▸ **Information supplied**
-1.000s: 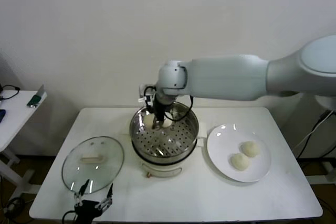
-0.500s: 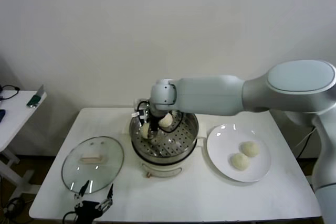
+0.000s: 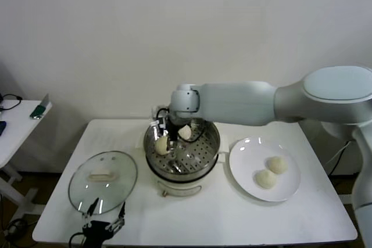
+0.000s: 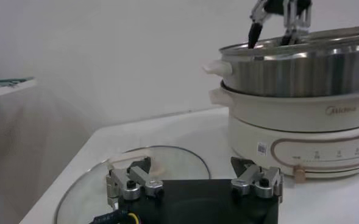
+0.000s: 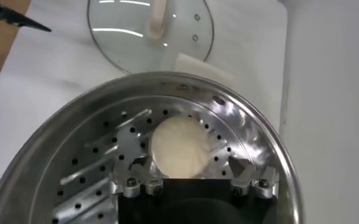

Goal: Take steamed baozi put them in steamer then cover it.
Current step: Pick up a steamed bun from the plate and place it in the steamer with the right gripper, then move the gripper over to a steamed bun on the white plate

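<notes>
Hovering over steamer (image 3: 182, 154), right gripper (image 3: 170, 136) stood jaws apart above bun (image 5: 180, 146); left gripper (image 3: 104, 218) jaws apart, parked near lid (image 3: 102, 179). Buns looked soft, light; gentle side grip.

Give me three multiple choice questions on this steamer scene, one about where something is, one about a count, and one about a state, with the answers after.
1. Where does the glass lid lie?
A. On the table to the steamer's left
B. On top of the steamer
C. On the white plate

2. How many baozi are on the white plate?
A. None
B. Two
C. Four

3. How does the right gripper stand?
A. Shut on a baozi above the plate
B. Open, over a baozi lying in the steamer
C. Shut on the lid's handle

Answers:
1. A: the head view shows the lid flat on the table, left of the steamer, near the left gripper.
2. B: two baozi sit side by side on the plate.
3. B: the right wrist view shows its fingers spread apart with a baozi resting on the perforated bottom between them.
</notes>
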You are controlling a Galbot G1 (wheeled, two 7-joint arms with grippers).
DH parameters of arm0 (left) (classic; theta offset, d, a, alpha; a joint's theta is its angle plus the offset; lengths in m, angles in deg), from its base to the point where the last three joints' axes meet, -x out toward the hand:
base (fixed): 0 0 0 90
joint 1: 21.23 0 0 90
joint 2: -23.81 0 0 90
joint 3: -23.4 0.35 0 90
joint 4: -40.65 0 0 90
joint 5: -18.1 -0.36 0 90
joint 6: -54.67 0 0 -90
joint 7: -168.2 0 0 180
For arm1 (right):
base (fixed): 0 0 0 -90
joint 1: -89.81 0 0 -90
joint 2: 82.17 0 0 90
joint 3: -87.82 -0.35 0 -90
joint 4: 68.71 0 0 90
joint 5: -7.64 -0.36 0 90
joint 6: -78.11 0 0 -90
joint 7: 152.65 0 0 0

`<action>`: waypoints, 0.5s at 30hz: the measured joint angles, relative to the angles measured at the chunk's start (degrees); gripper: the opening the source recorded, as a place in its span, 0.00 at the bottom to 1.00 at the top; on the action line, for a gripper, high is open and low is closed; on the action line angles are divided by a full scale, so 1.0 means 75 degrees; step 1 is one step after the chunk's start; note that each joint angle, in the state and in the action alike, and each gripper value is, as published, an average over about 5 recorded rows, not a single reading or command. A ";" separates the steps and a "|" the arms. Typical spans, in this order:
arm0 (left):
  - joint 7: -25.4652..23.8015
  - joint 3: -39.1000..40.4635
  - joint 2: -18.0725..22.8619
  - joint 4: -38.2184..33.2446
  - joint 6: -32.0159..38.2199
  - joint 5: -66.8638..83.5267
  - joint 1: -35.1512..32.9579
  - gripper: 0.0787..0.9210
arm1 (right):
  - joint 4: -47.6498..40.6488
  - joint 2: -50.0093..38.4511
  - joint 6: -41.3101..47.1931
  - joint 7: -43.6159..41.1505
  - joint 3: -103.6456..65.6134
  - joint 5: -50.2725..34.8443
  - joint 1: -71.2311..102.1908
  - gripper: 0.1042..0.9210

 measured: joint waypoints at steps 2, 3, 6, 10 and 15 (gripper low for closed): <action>-0.0005 -0.0005 -0.0007 -0.0011 -0.0010 0.0000 0.0008 0.88 | 0.0152 -0.0418 -0.0235 -0.0360 0.0193 0.0050 -0.0373 0.88; -0.0009 -0.0009 -0.0011 -0.0017 -0.0017 -0.0001 0.0012 0.88 | 0.0234 -0.0652 -0.0355 -0.0551 0.0313 0.0083 -0.0572 0.88; -0.0029 -0.0021 -0.0024 -0.0039 -0.0048 -0.0003 0.0020 0.88 | 0.0512 -0.1404 -0.0696 -0.1080 0.0750 0.0243 -0.1165 0.88; -0.0045 -0.0020 -0.0030 -0.0050 -0.0087 -0.0019 0.0058 0.88 | 0.0969 -0.2478 -0.1027 -0.1560 0.1448 0.0640 -0.1749 0.88; -0.0049 -0.0003 -0.0008 -0.0062 -0.0099 -0.0049 0.0060 0.88 | 0.1460 -0.3737 -0.1244 -0.1840 0.2061 0.1375 -0.1933 0.88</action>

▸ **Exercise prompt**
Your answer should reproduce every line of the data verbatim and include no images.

▸ **Exercise output**
-1.000s: 
-0.500s: 
+0.000s: 
+0.000s: 
+0.000s: 

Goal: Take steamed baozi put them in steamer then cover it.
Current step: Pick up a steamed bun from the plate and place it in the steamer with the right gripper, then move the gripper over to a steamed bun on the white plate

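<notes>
Hovering over steamer (image 3: 182, 154), right gripper (image 3: 170, 136) stood jaws apart above bun (image 5: 180, 146); left gripper (image 3: 104, 218) jaws apart, parked near lid (image 3: 102, 179). Buns looked soft, light; gentle side grip.

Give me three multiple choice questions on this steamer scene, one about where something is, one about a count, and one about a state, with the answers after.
1. Where does the glass lid lie?
A. On the table to the steamer's left
B. On top of the steamer
C. On the white plate

2. How many baozi are on the white plate?
A. None
B. Two
C. Four

3. How does the right gripper stand?
A. Shut on a baozi above the plate
B. Open, over a baozi lying in the steamer
C. Shut on the lid's handle

Answers:
1. A: the head view shows the lid flat on the table, left of the steamer, near the left gripper.
2. B: two baozi sit side by side on the plate.
3. B: the right wrist view shows its fingers spread apart with a baozi resting on the perforated bottom between them.
</notes>
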You are controlling a Galbot G1 (wheeled, two 7-joint arms with grippers).
DH parameters of arm0 (left) (classic; theta offset, d, a, alpha; a joint's theta is its angle plus the offset; lengths in m, angles in deg), from its base to the point where the last three joints' axes meet, -x out toward the hand:
base (fixed): 0 0 0 90
joint 1: 21.23 0 0 90
joint 2: -23.81 0 0 90
joint 3: -23.4 0.35 0 90
joint 4: -40.65 0 0 90
joint 5: -18.1 -0.36 0 90
joint 6: -54.67 0 0 -90
joint 7: -168.2 0 0 180
For arm1 (right):
base (fixed): 0 0 0 -90
joint 1: -89.81 0 0 -90
joint 2: 82.17 0 0 90
joint 3: -87.82 -0.35 0 -90
joint 4: 68.71 0 0 90
joint 5: -7.64 -0.36 0 90
joint 6: -78.11 0 0 -90
joint 7: 152.65 0 0 0

`<action>`: waypoints, 0.5s at 30hz: the measured joint angles, relative to the angles measured at the chunk's start (degrees); gripper: the opening the source recorded, as a place in its span, 0.00 at the bottom to 1.00 at the top; on the action line, for a gripper, high is open and low is closed; on the action line angles are divided by a full scale, so 1.0 means 75 degrees; step 1 is one step after the chunk's start; note that each joint angle, in the state and in the action alike, and each gripper value is, as published, an average over about 5 recorded rows, not a single reading or command. A ";" separates the steps and a "|" the arms. Typical spans, in this order:
arm0 (left):
  - joint 7: -25.4652..23.8015
  - joint 3: -39.1000..40.4635
  - joint 2: -18.0725..22.8619
  - joint 4: -38.2184..33.2446
  - joint 6: -32.0159..38.2199
  - joint 5: -66.8638..83.5267
  - joint 1: -35.1512..32.9579
  - gripper: 0.0787..0.9210
arm1 (right):
  - joint 4: -47.6498..40.6488
  - joint 2: -50.0093..38.4511
  - joint 6: -41.3101..47.1931
  - joint 7: -43.6159..41.1505
  - joint 3: -103.6456..65.6134
  - joint 5: -50.2725..34.8443
  - joint 1: -71.2311..102.1908
  - gripper: 0.1042..0.9210

 measured: joint waypoints at steps 2, 3, 6, 10 and 15 (gripper low for closed): <action>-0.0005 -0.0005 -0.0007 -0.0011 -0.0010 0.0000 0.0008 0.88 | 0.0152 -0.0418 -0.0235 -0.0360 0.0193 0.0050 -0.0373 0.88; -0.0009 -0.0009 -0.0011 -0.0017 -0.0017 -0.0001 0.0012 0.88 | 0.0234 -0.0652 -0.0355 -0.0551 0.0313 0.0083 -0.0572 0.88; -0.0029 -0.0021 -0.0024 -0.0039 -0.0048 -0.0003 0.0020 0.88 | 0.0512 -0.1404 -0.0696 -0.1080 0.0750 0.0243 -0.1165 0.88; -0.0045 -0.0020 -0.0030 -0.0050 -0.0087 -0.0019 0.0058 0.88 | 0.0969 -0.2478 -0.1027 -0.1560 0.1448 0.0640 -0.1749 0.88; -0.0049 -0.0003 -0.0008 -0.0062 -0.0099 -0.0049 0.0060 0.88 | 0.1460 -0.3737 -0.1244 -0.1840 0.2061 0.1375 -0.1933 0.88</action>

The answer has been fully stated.